En Belfast, más de ochenta muros y alambradas militarizadas separan a la población según su fidelidad a Londres o a Dublín. Pese a que los protestantes son mayoría demográfica y política en el norte de Irlanda, debido a más de doscientos años de oleadas de colonos ingleses y escoceses, a esta comunidad le invade la sensación de pérdida de terreno constante frente al "enemigo" ancestral. En las protestas de los últimos días, menores de diez y once años se codean en los disturbios con veteranos de la guerra sucia y de los Troubles. Su reclamación es sencilla y no dudan en apelar al victimismo y a la violencia para reforzarla. El extremismo de estos unionistas corre el riesgo de iniciar de nuevo la espiral de violencia, dando nueva munición a los aislados disidentes del IRA. 


Todo este caldo de cultivo culminará el sábado con una gran protesta, en principio pacífica, ante el consistorio de Belfast. Antes y después de esta protesta, ambos lados deberían centrarse en desarmar una bomba que sus representantes políticos se encargan de cebar día a día. Más allá del debate sobre la presencia de la bandera, el gobierno autonómico y ambas comunidades carecen de políticas e iniciativas que refuercen o incluso inicien la reconciliación. La creciente falta de oportunidades laborales, unida al desarraigo de la juventud y al deterioro de los barrios populares, son los auténticos problemas que afectan a la sociedad del norte de Irlanda. Llegará un momento en el que el conflicto madure de tal manera que permita reformular la presencia del Ulster dentro del Reino Unido o plantear la unidad de toda Irlanda bajo un único gobierno. 

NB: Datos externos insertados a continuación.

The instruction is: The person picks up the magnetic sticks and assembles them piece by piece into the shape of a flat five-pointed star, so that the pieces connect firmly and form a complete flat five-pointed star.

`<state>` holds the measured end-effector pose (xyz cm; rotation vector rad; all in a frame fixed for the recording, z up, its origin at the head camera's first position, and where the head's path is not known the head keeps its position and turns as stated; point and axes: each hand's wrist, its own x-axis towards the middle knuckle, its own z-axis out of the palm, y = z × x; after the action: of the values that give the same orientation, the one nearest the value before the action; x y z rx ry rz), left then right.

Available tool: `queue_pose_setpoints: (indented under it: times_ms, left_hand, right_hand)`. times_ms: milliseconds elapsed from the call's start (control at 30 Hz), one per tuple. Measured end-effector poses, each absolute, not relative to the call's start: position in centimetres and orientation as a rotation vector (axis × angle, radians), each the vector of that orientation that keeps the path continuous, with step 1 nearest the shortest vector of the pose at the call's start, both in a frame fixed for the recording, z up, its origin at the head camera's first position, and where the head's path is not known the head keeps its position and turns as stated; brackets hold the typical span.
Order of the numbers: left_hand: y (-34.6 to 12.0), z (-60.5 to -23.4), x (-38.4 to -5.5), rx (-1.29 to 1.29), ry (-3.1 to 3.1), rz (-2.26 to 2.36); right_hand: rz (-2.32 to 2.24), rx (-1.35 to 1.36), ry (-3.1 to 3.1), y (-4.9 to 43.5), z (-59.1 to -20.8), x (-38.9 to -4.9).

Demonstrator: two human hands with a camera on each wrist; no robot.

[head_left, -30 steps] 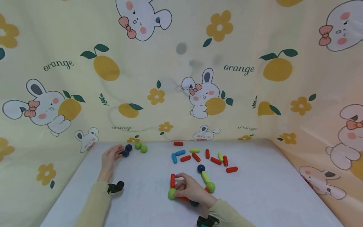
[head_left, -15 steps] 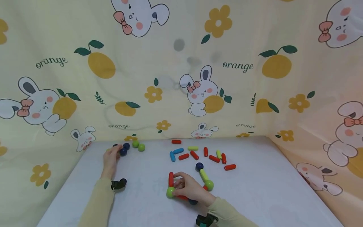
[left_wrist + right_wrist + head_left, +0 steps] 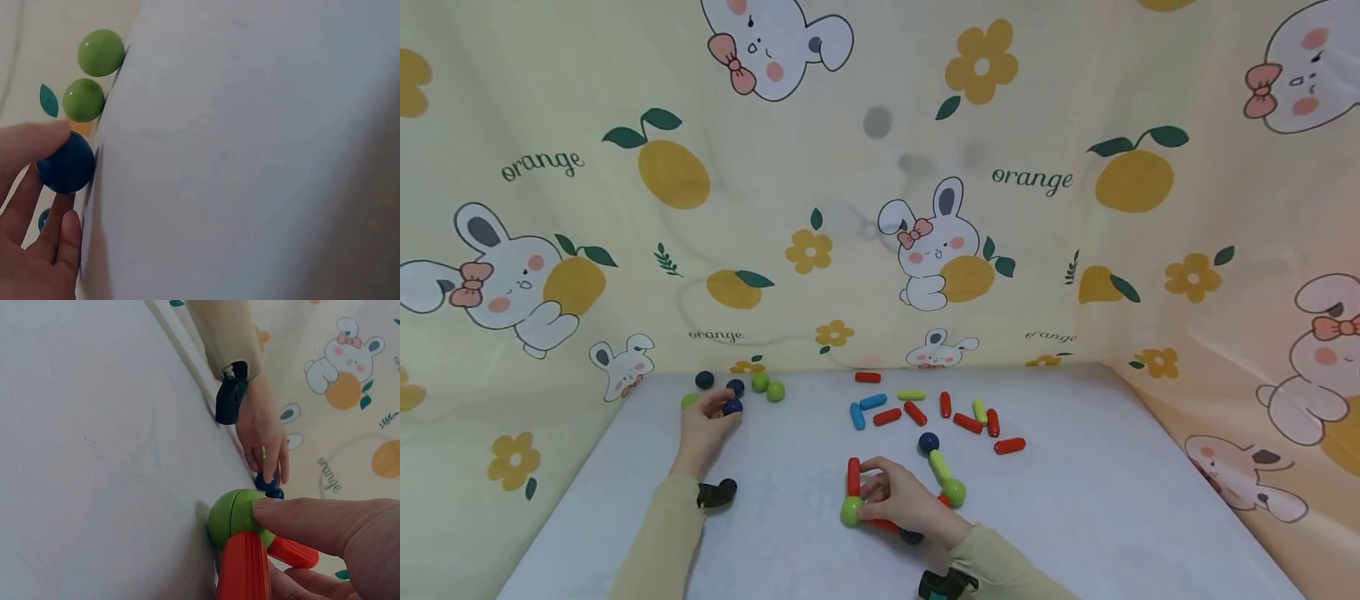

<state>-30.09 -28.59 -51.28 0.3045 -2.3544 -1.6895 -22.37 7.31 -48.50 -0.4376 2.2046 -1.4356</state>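
Two hands (image 3: 906, 502), five navy balls (image 3: 733, 407), five green balls (image 3: 851, 511), fifteen rods (image 3: 853, 477)

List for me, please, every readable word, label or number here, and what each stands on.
"orange": cloth backdrop, head view, upper left.
"orange": same cloth, upper right.
"orange": same cloth, lower left, smaller.
"orange": same cloth, lower right, smaller.
"orange": cloth in right wrist view, sideways, likely a repeat.
No text is legible on balls or sticks.
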Motion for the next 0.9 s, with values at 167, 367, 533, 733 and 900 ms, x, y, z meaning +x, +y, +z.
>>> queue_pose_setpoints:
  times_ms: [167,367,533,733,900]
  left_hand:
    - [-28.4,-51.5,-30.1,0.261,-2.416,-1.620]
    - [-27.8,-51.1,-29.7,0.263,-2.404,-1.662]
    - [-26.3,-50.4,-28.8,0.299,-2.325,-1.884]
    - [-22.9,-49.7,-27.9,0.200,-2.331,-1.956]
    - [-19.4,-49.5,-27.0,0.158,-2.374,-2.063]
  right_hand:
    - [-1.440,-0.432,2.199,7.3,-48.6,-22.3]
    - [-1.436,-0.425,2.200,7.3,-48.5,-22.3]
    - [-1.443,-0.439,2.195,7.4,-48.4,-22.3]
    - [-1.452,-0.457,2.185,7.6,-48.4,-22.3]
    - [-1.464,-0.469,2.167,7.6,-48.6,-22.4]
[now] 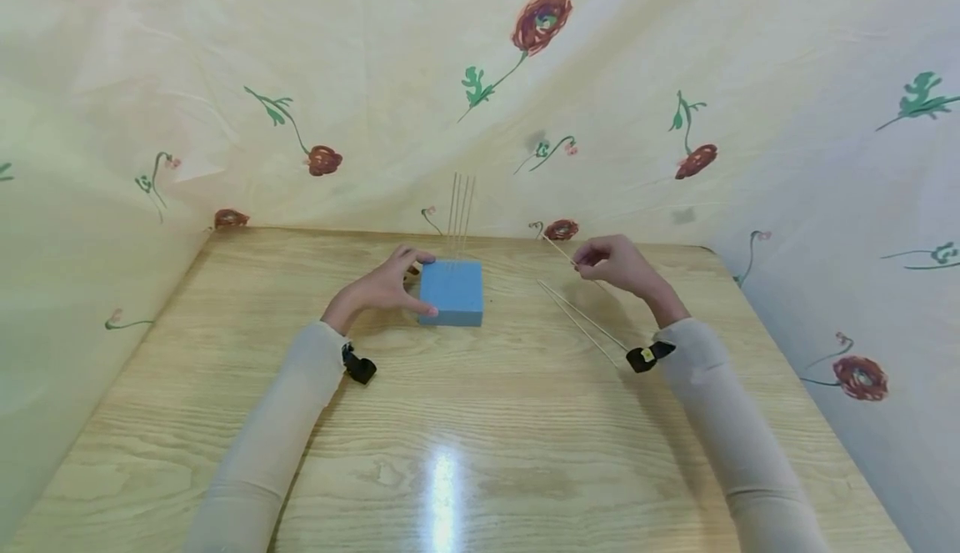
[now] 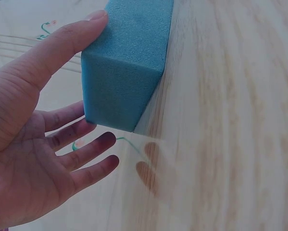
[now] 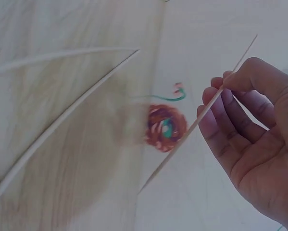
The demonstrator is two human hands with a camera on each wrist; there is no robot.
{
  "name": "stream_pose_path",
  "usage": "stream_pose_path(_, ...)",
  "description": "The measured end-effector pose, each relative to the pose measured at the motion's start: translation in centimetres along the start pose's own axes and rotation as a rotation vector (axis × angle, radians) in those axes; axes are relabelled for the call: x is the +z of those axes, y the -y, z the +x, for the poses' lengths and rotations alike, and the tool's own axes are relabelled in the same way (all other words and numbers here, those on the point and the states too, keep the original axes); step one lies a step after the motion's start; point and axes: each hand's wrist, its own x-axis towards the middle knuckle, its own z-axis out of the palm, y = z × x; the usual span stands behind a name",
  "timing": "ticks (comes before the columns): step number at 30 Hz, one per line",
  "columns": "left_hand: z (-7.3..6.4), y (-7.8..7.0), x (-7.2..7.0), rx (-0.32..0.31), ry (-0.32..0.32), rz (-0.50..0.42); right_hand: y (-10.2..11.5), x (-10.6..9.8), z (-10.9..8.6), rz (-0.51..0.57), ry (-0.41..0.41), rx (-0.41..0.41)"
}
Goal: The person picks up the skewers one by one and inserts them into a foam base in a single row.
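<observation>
My left hand (image 1: 384,286) holds a blue foam block (image 1: 453,288) by its left side, thumb at the front edge and fingers towards the back. In the left wrist view the thumb lies on the block's face, while some outstretched fingers stand free of it. Several thin wooden skewers (image 1: 453,203) stand upright in a row near the block's back edge. To the right, my right hand (image 1: 621,265) pinches another skewer (image 3: 175,148) between thumb and fingertips, holding it slanted above the table. Below that hand, two skewers (image 1: 581,314) lie on the tabletop, their far tips meeting.
The wooden table (image 1: 375,436) reaches back to a flowered cloth (image 1: 375,77) hanging behind it and at both sides. A black wrist strap (image 1: 362,367) is on the left wrist, and another strap (image 1: 643,359) is on the right.
</observation>
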Motion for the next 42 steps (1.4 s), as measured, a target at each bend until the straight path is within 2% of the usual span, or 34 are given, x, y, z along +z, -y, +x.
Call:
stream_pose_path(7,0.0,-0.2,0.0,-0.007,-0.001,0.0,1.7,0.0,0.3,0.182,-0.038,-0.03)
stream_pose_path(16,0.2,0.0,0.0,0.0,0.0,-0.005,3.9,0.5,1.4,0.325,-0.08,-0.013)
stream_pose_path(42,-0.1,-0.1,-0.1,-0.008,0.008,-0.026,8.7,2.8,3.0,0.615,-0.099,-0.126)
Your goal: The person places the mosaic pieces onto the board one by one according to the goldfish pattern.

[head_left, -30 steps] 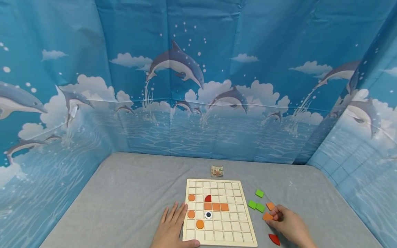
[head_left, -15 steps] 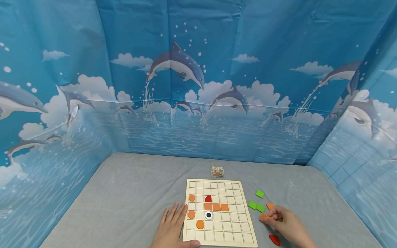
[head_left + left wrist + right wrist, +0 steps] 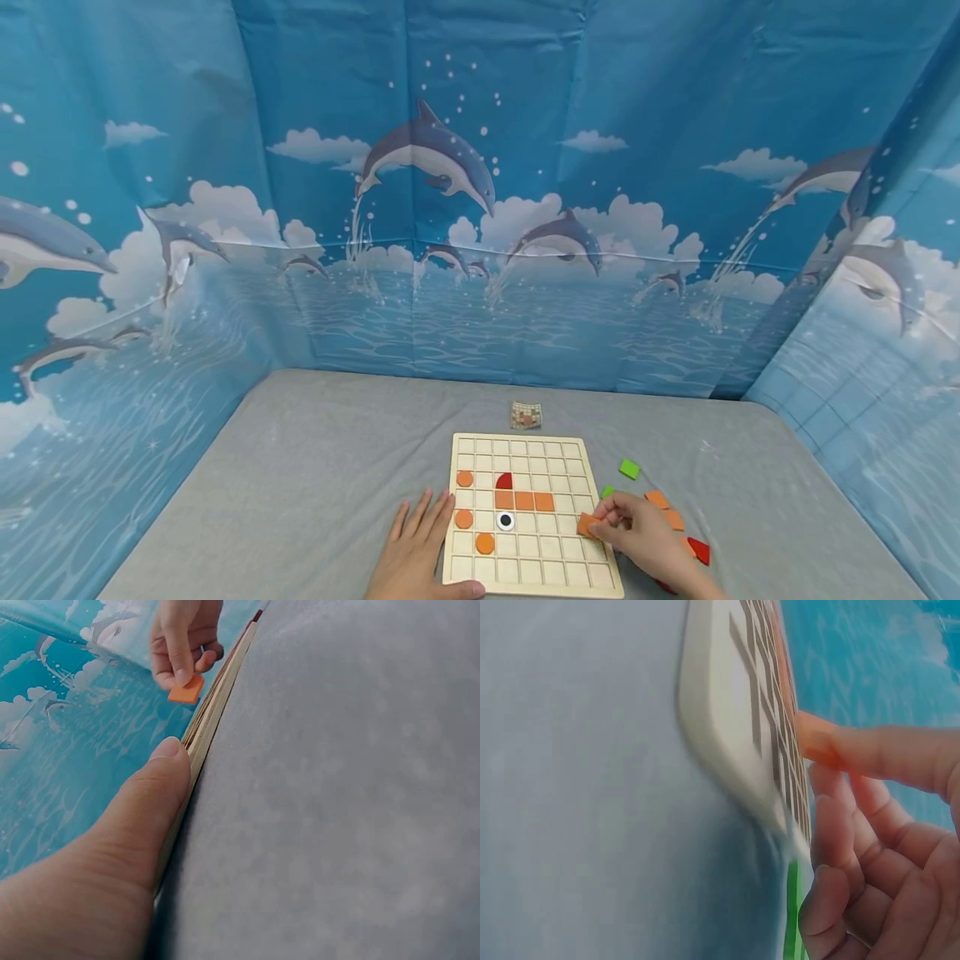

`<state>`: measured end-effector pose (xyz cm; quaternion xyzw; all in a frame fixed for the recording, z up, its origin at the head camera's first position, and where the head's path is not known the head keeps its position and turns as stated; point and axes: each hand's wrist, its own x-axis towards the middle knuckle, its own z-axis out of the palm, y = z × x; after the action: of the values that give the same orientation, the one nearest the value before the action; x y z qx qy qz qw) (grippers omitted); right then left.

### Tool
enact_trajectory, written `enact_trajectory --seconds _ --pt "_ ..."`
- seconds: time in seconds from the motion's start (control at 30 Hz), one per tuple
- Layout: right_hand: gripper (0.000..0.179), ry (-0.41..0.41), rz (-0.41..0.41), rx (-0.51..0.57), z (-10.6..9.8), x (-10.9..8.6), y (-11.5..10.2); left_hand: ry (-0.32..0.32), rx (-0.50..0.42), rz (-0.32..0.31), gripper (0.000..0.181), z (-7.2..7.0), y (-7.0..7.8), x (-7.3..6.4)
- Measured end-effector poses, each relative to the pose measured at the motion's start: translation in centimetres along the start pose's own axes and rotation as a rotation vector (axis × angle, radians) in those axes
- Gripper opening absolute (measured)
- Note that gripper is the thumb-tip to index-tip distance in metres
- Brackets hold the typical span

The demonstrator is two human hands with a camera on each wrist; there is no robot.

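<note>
My right hand (image 3: 637, 533) pinches an orange square tile (image 3: 587, 525) between thumb and fingers, over the right side of the wooden grid board (image 3: 525, 571). The left wrist view shows the same orange tile (image 3: 186, 690) held above the board's edge. My left hand (image 3: 416, 546) lies flat with spread fingers at the board's left side, its thumb on the near left corner. On the board sit a red quarter-circle (image 3: 505, 481), a row of orange squares (image 3: 524, 501), several orange discs (image 3: 485, 543) and a white disc with a black centre (image 3: 506, 521).
Right of the board lie green squares (image 3: 629, 469), partly hidden by my right hand, more orange squares (image 3: 657, 499) and red pieces (image 3: 699, 550). A small printed pattern card (image 3: 526, 415) lies beyond the board. A dolphin-printed curtain (image 3: 480, 317) encloses the grey table (image 3: 315, 467).
My right hand has lifted the orange tile from the loose pieces and carried it left over the board. My left hand has stayed in place.
</note>
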<state>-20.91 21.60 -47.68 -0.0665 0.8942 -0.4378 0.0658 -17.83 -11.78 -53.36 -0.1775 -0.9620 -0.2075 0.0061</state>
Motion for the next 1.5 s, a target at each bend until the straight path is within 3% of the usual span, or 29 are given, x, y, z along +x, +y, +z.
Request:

Mientras tanto, el progreso se consigue con pies de plomo, como la retirada de la bandera, reinstaurando cierta normalidad que permita que los enemigos vivan juntos, aunque aprendiendo a no cruzarse y a evitar gestos autodestructivos, como las marchas orangistas en los barrios católicos de cada verano o los atentados de disidentes contra la policía. Hasta entonces, sólo queda esperar que las armas continúen su silencio otros quince años mientras la sociedad decide a dónde quiere avanzar sin violencia.